Investor dan penggemar kripto sering berbicara tentang kripto dalam kaitannya dengan mata uang fiat, tetapi mata uang kripto tidak bermaksud untuk dikorelasikan sedemikian rupa. Tujuannya adalah untuk menciptakan alternatif selain fiat.

Penggemar Crypto adalah kaum hippie baru di abad ke-21. Kami tidak melakukan protes di jalanan. Kami sedang membangun alternatif. Untuk membangunnya, kita perlu kembali ke akar kita dan berhenti menghubungkan crypto dengan fiat.

Kami tidak ingin pasar crypto tumbuh karena sistem moneter tradisional gagal. Kami ingin melihat pasar ini tumbuh karena investor menuntut pilihan dan kebebasan finansial.

Artikel ini tidak berisi nasihat atau rekomendasi investasi. Setiap investasi dan pergerakan perdagangan melibatkan risiko, pembaca harus melakukan penelitian sendiri saat membuat keputusan.

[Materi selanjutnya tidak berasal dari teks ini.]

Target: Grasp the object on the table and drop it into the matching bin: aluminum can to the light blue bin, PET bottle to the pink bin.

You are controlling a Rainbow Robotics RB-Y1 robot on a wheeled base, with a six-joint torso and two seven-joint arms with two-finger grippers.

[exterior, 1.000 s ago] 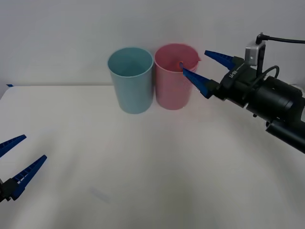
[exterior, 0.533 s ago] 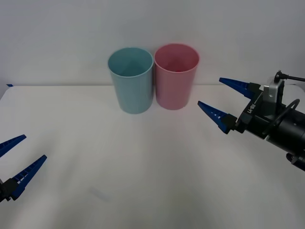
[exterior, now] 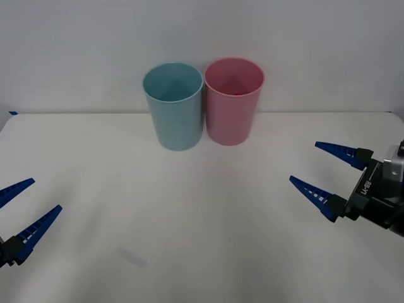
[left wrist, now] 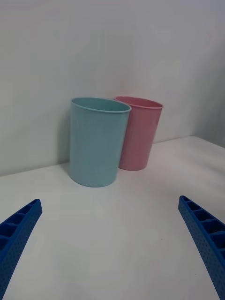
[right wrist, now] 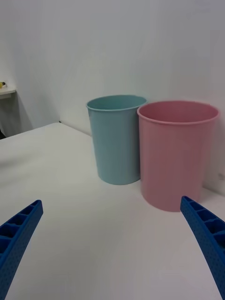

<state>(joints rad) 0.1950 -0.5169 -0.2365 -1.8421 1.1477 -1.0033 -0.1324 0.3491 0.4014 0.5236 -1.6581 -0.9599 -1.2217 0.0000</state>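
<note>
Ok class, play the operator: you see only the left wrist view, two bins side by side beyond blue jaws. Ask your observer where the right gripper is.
Observer: In the front view the right gripper hangs over the right side of the table, jaws open, well apart from the pink bin.
Operator: Anything inside the bins?
Observer: From above, a small red patch shows deep in the pink bin; the light blue bin looks plain inside.
Operator: And my own arm?
Observer: The left gripper sits low at the table's front left, jaws open.
</note>
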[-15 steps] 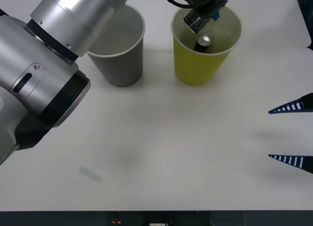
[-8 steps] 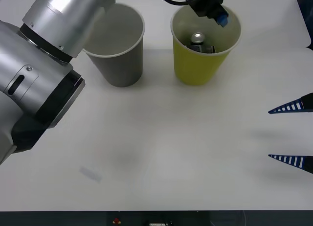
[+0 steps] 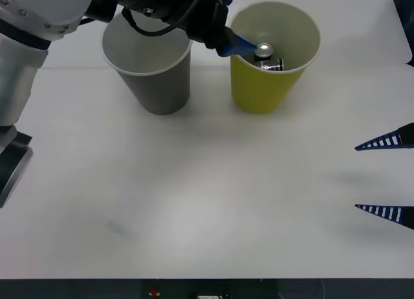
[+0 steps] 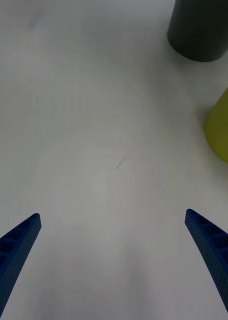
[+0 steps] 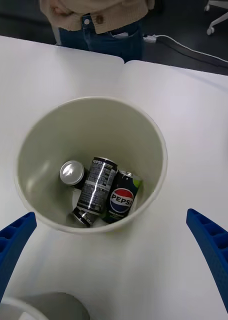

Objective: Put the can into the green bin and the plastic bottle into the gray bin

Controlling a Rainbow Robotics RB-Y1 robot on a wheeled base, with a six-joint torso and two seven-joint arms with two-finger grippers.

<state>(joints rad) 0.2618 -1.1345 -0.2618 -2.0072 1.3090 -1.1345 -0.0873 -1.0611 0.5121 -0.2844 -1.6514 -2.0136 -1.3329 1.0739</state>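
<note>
Left gripper [image 5: 114, 280] hangs above the gap between the two bins, at upper centre of the front view, its blue fingers [image 3: 234, 44] just at the green bin's near rim. In the left wrist view both fingers sit at the two lower corners, well apart, with nothing between them: spread and empty.

The can [image 5: 73, 172] stands upright inside the green bin [image 3: 259, 92], silver pull-tab top up, against the inner wall. Beside it lie two dark-bodied cans [image 5: 96, 190] on their sides (one carries a Pepsi label), long axes roughly parallel to each other.

Judgement: can step looks done. What remains is the plastic bottle, and I cannot find one anywhere on the bench [image 3: 207, 202].

The gray bin [image 3: 155, 72] stands just left of the green bin in the front view, near but not touching; I see nothing inside it.

Key relation: the left gripper is right by both bins, while the right gripper [image 3: 388, 176] is parked at right edge of the front view, well apart from them, fingers spread over bare bench. The left arm is the nearer one for any drop into the gray bin.
</note>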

Pandangan, pemikiran, dan opini yang dikemukakan di sini adalah penulis sendiri dan tidak selalu mencerminkan atau mewakili pandangan dan pendapat Cointelegraph.

Luciano Nonnis adalah CEO dan pendiri DXone. Bersama Mario Urschitz, dia ikut mendirikan grup Facebook crypto terbesar dalam bahasa Jerman, Alles über Kryptowährungen und Blockchain. Mereka juga mendirikan Crypto-Coach, pusat pendidikan online dan offline nonprofit, serta fasilitas penambangan cryptocurrency utama di Austria.